■ Task statement
Without copying any picture, return all lines below exactly.

--*--

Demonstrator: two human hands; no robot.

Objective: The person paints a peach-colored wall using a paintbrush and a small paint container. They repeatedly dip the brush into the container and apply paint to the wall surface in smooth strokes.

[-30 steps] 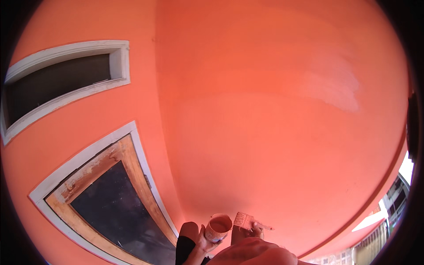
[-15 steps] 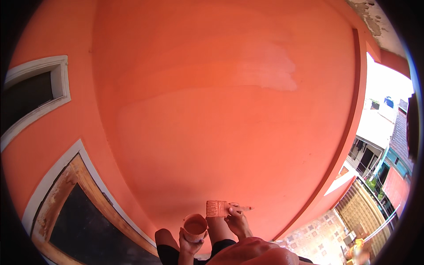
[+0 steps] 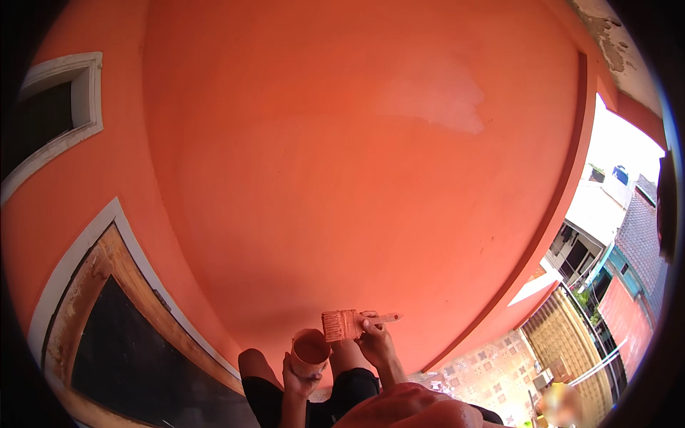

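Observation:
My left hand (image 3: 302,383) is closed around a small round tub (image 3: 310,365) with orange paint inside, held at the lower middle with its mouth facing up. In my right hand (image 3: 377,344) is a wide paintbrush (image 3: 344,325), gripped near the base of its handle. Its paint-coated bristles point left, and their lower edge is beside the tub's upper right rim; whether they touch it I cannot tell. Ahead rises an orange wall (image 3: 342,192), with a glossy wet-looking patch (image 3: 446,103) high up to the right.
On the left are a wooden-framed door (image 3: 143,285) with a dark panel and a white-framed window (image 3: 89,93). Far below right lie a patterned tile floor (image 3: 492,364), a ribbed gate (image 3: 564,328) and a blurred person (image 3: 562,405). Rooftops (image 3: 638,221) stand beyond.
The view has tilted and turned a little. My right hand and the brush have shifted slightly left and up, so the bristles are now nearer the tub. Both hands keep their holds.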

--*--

■ Result for this exercise
Demonstrator: two human hands; no robot.

Objective: The person paints a peach-colored wall using a paintbrush and a small paint container. They repeatedly dip the brush into the container and apply paint to the wall surface in smooth strokes.

[-30 steps] 
[-15 steps] 
[+0 steps] 

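Observation:
My left hand (image 3: 302,383) is closed around a small round tub (image 3: 310,365) with orange paint inside, held at the lower middle with its mouth facing up. In my right hand (image 3: 377,344) is a wide paintbrush (image 3: 344,325), gripped near the base of its handle. Its paint-coated bristles point left, and their lower edge is beside the tub's upper right rim; whether they touch it I cannot tell. Ahead rises an orange wall (image 3: 342,192), with a glossy wet-looking patch (image 3: 446,103) high up to the right.
On the left are a wooden-framed door (image 3: 143,285) with a dark panel and a white-framed window (image 3: 89,93). Far below right lie a patterned tile floor (image 3: 492,364), a ribbed gate (image 3: 564,328) and a blurred person (image 3: 562,405). Rooftops (image 3: 638,221) stand beyond.
The view has tilted and turned a little. My right hand and the brush have shifted slightly left and up, so the bristles are now nearer the tub. Both hands keep their holds.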

There is no more to this output.